When placing your little one on their side during play, make sure to have their top shoulder and hip slightly leaned forward. You can place your hands on top of their hip and weight through knee/foot on top. You may prop caregivers leg/body or pillows/cushion behind child to allow head/trunk to maintain position longer and to limit back/head arching backwards. You may also hold baby in arms against your body with your arm between their legs with your hand rest on chest/stomach and/or their head resting on forearm with hand on stomach. Also, bring toys/visual/tactile stimulus to shoulder/chest/stomach level while playing on side to encourage downward gaze, chin tuck, reaching, and kicking.

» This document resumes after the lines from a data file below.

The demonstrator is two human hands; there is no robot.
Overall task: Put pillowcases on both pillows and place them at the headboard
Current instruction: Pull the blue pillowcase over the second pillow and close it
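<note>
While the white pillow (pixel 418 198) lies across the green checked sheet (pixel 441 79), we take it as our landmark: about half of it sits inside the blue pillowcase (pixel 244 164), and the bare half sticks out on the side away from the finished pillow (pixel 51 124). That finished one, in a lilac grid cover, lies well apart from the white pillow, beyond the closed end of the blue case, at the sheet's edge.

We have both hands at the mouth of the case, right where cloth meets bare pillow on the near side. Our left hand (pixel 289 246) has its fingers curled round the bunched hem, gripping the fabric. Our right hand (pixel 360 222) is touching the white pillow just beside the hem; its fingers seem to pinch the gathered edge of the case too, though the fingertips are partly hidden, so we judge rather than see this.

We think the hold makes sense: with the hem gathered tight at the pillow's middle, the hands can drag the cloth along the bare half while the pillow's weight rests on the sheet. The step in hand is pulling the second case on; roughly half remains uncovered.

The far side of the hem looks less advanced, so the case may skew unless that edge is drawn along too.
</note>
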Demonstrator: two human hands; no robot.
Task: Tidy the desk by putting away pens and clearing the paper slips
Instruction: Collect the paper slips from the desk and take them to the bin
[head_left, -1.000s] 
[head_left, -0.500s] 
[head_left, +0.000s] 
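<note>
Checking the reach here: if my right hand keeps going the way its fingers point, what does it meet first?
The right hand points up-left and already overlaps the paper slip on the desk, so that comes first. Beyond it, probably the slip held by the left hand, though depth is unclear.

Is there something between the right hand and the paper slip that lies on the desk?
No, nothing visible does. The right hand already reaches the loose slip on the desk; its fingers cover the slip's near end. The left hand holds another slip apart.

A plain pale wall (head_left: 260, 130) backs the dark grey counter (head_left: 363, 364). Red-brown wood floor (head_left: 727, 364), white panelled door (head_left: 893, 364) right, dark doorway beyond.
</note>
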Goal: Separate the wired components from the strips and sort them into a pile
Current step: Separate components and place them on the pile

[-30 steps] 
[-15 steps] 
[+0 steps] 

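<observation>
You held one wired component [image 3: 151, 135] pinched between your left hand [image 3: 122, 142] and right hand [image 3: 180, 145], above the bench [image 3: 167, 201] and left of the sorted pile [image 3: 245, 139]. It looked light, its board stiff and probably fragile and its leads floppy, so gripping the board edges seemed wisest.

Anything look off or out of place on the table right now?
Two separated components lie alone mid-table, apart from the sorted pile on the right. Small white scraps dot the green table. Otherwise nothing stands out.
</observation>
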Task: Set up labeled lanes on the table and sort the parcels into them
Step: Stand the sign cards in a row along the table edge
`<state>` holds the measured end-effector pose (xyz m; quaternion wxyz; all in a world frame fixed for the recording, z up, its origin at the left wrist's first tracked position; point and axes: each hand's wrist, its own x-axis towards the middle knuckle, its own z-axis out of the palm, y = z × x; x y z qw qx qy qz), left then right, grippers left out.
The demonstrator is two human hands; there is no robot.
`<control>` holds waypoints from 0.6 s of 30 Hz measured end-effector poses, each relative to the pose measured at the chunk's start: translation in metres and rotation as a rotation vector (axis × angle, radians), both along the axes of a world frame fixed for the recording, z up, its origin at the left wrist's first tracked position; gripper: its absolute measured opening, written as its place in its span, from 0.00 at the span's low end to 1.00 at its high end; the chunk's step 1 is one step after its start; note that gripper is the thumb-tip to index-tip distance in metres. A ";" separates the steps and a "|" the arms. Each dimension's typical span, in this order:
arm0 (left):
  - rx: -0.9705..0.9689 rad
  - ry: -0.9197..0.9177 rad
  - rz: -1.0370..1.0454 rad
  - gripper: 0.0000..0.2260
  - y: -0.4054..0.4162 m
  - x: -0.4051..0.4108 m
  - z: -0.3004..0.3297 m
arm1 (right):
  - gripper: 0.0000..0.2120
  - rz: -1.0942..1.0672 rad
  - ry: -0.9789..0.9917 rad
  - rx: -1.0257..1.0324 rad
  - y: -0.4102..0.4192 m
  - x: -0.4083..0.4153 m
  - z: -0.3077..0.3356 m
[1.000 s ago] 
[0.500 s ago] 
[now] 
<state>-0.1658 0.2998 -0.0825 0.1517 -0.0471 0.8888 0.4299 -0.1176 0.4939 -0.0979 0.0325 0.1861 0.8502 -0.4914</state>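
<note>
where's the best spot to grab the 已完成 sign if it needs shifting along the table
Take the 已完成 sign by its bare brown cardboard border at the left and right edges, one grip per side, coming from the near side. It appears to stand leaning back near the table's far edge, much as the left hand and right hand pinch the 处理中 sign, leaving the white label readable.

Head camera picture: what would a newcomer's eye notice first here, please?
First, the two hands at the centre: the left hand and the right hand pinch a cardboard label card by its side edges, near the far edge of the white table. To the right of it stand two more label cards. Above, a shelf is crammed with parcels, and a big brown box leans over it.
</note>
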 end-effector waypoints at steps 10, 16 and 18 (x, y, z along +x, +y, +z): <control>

A baby’s tolerance can vary initially. They may only tolerate side-lying for a few minutes or longer and attempt to increase as able. You may also include time in side-lying as your total “tummy-time” 60 minutes/day due to the benefits expressed above. Be sure to alternate sides as equally as possible to create an equal foundation and equal use of their body. As your baby starts to learn to roll, they may not stay in position long without propping or being held but even for short periods of time can be very beneficial for motor learning.

Interacting and playing with your baby in a variety of positions including side-lying are very beneficial for babies to grow and develop. You can place/prop/hold your baby in side-lying for short or longer periods of time throughout their active play periods and provide great benefit for your baby without the struggles of traditional “tummy time”.